また別の例として個人的に好きなのは、Lightノードの Projection Image インプットにVideo Loaderノードを挿すというもの。プロジェクションやゴボライトのような表現ができます。

どのようなInputがあるのかは、Reference Manualで各ノードのページInputs欄で見ることができます。(よく挿すノードも書いてあるので時間がある時に見てみると発見があるかも)

また、Video Processing系ノード以外では、ダブル左クリックするとTransformなどデフォルトで表示されていない attributes が表示されるので、そちらに挿すこともできます。
InputOpen.png

複数繋げられるインプット = 合成される

インプットコネクタですが、1つのノードしか挿せないものもあれば、複数のノードからのアウトプットを挿せるものもあります

例えば、先ほど例に出したTransform値への Modifier もその一つ。じゃあ複数挿した時にどうなるかというと、この場合は合成されます。試しにこんな例を作ってみました。

  • 一つの Math Modifier だけ適用した場合の動き(Sine波に設定)
  • コピーしていた同じModiferをアクティブにした場合の動き(揺れが合成されて大きくなっている)
  • 片方のModiferのTime Offsetを動かして波をずらしてみる(打ち消しあって動きが小さくなる) Input2.gif

Video Processing系ノードはチェーンができる

公式のReference Manualでは、Transformの親・子関係に続いて紹介されているものの、個人的には「アウトプット→インプット」かなと思いこちらでご紹介。

Video Processing系のノードでは、ノードの左側にインプットが付いており、Video Processing系のアウトプットから繋いでチェーンさせることができます。

VideoChain.png
(ビデオを読み込んで、特徴点抽出をしてさらにOptical Flowを可視化する、というチェーンの例)

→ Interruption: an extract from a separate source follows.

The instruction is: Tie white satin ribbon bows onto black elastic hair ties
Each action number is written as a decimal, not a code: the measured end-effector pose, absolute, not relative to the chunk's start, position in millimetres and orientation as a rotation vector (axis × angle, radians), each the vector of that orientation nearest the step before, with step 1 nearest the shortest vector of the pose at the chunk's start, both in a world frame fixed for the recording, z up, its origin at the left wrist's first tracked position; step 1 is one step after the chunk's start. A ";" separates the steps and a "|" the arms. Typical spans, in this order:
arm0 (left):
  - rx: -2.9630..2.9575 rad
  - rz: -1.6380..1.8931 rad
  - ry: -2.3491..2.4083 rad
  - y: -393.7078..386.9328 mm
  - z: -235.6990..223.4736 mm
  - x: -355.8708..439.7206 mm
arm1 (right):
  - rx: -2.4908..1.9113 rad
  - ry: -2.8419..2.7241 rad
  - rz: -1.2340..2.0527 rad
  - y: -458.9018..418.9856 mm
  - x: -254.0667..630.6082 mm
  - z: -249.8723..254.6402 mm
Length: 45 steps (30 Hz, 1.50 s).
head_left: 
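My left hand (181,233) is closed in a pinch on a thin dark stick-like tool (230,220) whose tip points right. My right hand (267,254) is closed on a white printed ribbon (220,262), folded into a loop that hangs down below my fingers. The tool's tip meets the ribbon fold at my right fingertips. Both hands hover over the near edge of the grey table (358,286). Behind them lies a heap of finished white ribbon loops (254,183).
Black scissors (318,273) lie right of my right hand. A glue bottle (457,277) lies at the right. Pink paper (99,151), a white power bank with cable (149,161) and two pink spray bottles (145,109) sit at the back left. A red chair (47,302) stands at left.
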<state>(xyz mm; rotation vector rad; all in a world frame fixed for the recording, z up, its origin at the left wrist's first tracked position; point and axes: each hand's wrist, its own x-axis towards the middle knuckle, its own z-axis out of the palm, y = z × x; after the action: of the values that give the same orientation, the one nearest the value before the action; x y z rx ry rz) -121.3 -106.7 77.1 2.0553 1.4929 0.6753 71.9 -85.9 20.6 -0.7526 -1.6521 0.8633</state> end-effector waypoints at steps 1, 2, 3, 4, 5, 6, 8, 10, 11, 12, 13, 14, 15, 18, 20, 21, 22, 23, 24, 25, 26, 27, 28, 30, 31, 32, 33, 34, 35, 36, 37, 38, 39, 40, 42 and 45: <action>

慣れてくると感覚的にできるNotch、とりあえずトライを!

ざっとノードごとの関係性について整理してきました。(実は色々触っていくと、これらに当てはまらないものもあったりするんですが…)

難しそう…と思うかもしれませんが、これからNotchを触る人は、「Notch Video Academy」や「Notch Study Night Vol.2」の動画、オススメです!

Notch #madewithnotch Advent Calendar 2019」はもう一枠頂いているので、そちらではCustom Shaderの活用を掘ってみたいと思ってます。